The theorem was formulated and proven in collaboration with Eduardo Sontag, a distinguished professor in the Department of Mathematics and Center for Quantitative Biology at Rutgers. Sontag focuses on general principles derived from feedback control analysis of cell signaling pathways and genetic networks.
The researchers applied their theory to explain how Mycobacterium tuberculosis responds to stresses that mimic those the immune system uses to fight the pathogen. Igoshin said M. tuberculosis is a master in surviving such stresses. Instead of dying, they become dormant Trojan horses that future conditions may reactivate.
According to the World Health Organization, a third of the world's population is infected by the tuberculosis bacteria, though the disease kills only a fraction of those infected.
"The good thing is that 95 percent of infected people don't have symptoms," says Joao Ascensao, a Rice senior majoring in bioengineering and first author of the paper. "The bad thing is you can't kill the bacteria.
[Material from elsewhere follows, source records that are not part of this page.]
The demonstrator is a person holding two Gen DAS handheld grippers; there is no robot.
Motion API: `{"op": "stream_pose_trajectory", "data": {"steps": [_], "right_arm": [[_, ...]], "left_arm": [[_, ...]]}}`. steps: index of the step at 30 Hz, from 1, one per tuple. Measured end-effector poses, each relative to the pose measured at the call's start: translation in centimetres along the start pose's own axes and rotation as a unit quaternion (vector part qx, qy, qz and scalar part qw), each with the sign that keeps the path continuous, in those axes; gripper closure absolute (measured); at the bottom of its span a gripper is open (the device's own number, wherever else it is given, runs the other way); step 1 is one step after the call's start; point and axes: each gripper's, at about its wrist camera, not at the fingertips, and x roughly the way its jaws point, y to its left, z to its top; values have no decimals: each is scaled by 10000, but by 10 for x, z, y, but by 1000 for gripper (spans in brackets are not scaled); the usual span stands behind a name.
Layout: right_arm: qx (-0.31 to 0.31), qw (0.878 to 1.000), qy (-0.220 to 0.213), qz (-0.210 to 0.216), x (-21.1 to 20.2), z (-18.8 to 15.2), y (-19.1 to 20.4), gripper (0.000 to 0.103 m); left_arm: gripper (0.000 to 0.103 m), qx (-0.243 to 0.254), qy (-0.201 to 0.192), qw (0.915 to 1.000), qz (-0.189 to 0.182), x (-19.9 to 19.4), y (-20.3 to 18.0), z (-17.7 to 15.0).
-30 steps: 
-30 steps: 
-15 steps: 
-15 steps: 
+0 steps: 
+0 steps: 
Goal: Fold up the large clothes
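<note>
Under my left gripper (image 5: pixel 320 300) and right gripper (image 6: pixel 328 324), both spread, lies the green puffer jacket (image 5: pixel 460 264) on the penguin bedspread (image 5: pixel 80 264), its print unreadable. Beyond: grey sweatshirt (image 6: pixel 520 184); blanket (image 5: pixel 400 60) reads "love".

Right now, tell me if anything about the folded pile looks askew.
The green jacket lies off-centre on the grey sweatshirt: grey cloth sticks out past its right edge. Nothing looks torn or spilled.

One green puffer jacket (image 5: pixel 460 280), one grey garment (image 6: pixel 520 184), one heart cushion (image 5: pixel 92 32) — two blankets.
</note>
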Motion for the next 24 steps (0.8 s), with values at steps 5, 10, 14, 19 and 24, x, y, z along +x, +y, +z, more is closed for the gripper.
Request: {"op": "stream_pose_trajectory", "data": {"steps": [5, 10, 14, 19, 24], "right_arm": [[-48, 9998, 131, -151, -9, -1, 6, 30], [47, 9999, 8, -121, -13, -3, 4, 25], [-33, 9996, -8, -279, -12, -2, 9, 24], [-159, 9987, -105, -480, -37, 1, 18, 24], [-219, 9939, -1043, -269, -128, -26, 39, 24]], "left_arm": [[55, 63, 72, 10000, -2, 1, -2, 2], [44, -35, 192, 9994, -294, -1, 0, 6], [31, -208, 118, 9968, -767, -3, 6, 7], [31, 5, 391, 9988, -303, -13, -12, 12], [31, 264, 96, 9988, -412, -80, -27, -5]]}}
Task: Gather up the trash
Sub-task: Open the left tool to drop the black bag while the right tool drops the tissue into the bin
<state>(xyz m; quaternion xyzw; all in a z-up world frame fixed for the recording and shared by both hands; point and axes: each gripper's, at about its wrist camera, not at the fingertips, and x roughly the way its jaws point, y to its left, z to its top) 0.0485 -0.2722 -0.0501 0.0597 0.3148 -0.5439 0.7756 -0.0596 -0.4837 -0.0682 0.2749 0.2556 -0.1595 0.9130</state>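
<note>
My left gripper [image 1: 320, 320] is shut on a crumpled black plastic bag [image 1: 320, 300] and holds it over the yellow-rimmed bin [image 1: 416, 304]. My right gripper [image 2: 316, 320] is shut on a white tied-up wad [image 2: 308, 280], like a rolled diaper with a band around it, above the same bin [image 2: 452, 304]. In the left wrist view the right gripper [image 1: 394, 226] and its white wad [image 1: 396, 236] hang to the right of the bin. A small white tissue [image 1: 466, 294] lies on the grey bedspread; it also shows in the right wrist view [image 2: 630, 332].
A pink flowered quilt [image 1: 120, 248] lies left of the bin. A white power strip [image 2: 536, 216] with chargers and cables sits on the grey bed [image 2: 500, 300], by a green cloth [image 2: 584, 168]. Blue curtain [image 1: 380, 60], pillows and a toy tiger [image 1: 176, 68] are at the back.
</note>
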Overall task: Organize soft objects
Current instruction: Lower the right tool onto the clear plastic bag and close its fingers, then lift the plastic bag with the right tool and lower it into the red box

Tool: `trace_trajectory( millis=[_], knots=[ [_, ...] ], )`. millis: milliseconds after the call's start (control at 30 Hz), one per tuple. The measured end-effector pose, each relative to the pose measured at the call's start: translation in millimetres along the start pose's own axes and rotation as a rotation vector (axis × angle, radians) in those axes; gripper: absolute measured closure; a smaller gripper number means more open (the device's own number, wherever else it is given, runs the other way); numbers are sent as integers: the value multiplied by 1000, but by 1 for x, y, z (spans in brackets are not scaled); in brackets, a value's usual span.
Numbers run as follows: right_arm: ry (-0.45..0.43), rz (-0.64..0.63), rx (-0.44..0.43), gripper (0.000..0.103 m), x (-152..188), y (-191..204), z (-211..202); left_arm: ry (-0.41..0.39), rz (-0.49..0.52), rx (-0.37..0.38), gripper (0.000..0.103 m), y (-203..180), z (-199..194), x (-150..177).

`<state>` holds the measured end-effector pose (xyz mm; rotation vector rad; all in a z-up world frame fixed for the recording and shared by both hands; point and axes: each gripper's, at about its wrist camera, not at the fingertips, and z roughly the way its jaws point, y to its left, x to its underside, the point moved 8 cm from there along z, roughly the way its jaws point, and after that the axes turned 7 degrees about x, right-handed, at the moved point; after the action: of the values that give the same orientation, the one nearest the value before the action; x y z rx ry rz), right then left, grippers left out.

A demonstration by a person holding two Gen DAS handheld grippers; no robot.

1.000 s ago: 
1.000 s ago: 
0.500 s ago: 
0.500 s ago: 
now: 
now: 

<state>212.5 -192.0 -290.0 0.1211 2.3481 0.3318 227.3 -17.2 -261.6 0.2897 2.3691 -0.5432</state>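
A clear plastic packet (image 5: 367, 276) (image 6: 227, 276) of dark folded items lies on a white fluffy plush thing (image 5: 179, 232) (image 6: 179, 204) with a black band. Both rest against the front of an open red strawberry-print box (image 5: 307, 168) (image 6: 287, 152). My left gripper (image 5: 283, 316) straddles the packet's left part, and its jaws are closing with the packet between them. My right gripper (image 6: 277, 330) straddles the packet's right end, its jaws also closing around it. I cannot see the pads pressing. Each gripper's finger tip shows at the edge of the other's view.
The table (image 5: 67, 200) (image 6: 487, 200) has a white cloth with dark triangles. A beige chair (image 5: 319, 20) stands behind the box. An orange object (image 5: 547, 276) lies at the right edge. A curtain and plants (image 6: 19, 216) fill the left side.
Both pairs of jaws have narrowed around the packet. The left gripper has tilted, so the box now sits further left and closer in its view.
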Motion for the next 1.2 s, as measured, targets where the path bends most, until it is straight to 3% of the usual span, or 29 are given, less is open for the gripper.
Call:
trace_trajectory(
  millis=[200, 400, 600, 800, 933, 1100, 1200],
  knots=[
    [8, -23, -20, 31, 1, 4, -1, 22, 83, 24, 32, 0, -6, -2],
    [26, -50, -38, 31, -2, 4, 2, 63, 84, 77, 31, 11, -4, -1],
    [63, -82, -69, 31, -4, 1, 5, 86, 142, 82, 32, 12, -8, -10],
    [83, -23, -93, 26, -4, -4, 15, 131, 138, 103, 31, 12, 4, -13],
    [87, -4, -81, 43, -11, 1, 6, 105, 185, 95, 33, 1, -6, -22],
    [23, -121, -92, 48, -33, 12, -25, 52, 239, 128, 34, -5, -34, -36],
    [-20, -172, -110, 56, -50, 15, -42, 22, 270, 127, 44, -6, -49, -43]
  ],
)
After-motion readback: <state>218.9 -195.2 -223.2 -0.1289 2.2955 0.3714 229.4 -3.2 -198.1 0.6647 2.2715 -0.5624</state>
And then if you get immunodeficiency, due to HIV, starvation or other things, you're out of luck because the disease will reactivate."
Ascensao said M. tuberculosis is hard to grow and work with in a molecular biology setting. "A generation of E. coli takes 20 minutes to grow, but for M. tuberculosis, a generation takes from 24 hours to over 100 hours when it goes latent," he says. "So even though we have this really sparse data, the theory allowed us to uncover what's happening behind the scenes."
The study was motivated by a 2010 publication by Marila Gennaro, a professor of medicine in the Public Health Research Institute at Rutgers, and Pratik Datta, a research scientist in her lab, who are also co-authors of the new paper. Their results showed that as M. tuberculosis gradually runs out of oxygen, the expression of some genes would suddenly rise and then fall back. They characterized the biochemical network that controls the expression of these non-monotonic genes, but the mechanism of the dynamical response was not understood.
"It didn't make sense to me intuitively," Igoshin says. "At first I couldn't prove it mathematically, but then Sontag's theorem allowed us to conclude that some biochemical interactions were missing in the underlying network."
Ascensao and Baris Hancioglu, then a postdoc in Igoshin's lab and now a bioinformatics specialist at Ohio State University, built computer models and ran simulations of oxygen-starved M. tuberculosis. Their results suggested a few possible solutions that were tested in the follow-up experiments by Gennaro's group.
Eventually the simulations predicted a new interaction that could explain the dynamics of the glyoxylate shunt genes that control the metabolic transition network known to be important to the bacteria's virulence.
"Researchers found that the hypoxic (oxygen-starved) signal would lead bacteria to switch from one type of food to a different type of food," Igoshin says. "They used to eat sugars, but they'd start eating the fat accumulated inside of infected macrophages, a type of immune cell. It looks like this switch might be associated with going from an active bacterium to a latent, dormant bacterium that's stable and doesn't cause any symptoms."
The researchers argued that the stress-induced activation of adaptive metabolic pathways involving glyoxylate genes is transient, increasing only until there's enough of the protein present to achieve stability. "If these hypotheses are correct," they wrote, "drugs blocking negative interactions responsible for non-monotonic dynamics could in principle destabilize transitions to latency or trigger reactivation."
The research was supported by the National Institutes of Health. The researchers used the National Science Foundation-supported supercomputing resources administered by Rice's Ken Kennedy Institute for Information Technology.